It goes both ways. You have to swallow your pride to leave the real world for academics. And you have to swallow your pride to leave academics for the real world.
Learn the 80/20 rule. You are not there to make the perfect product you are there to make a profitable product. You cannot spend 100 hours to do a 10 hour job. Avoid anything gee whiz and stick with simple, basics. No fancy data structures, no fancy new languages, nothing with a name (the jones method, the smith system).
Coming from academics you are going to be happier in a large corporation. In a small startup you have to be "the superhero" all the time. At the top of your game, and/or at a startup you have to be the low cost fresh-out (of school), that is well...low cost.

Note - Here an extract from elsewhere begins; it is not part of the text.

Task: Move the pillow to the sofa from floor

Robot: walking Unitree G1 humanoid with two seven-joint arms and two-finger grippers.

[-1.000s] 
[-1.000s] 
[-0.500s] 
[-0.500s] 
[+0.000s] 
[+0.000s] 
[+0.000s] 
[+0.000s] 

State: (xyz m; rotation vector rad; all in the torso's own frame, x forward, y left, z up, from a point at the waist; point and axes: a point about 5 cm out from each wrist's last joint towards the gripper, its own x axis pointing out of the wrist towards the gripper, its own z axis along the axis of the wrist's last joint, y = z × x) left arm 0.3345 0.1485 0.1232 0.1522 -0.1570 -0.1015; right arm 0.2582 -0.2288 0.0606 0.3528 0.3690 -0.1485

Both big and small are learning experiences. For example at the small company with no money you will have to spend many hours re-inventing a wheel instead of buying some $1000 item that is the wheel you need. At a large company that same $1000 wheel is likely not to get purchased because none of the 73 managers want it to come out of their accounting bucket, they wont hesitate to spend $50,000 in (hu)man hours discussing the purchase of the product because those hours are not in their budget. (having those meetings makes them look busy which is what they need to do to keep their jobs). At the large corporation though you are far more likely to get most of the tools you need to do the job, you just have to know how to play the game to get that tool into the right budget/project.
At the small company you are more likely to be "heard", assuming you have something to say. Be careful though this isnt always a good thing, say the wrong thing at a small company one time and your job there is over (within days or weeks or months).
A simple rule about managers in the big company. When you need to discuss something do it in the form of multiple choice question. Here are options A, B, C, here are the costs and the risks, which path shall we take O fearless leader?
At some point you are going to get older and you will most likely want to be in a large corporation at that point as you can be one of the masses, and hide in a corner, nap most of the day, tell stories about the good old days the rest, and go home with a paycheck for a few more years. If you wait until the last minute to learn the corporate game though you will have a hard time pulling that off. Think of those last years as comp time or payback for the years put in (at any company) up to that point. Those stories from the old timers, are worth their weight in gold and I dont have any problem with them napping at their desks the rest of the day.
I would assume that the games played in academics to get the tools/funding/etc are similar to those at a larger corporation, so again I think you would fit in better. You are likely to periodically take your academic experience and teach that to members of the corporation (the smith system, the jones method, a new programming languate), something that wont be tolerated at a small company.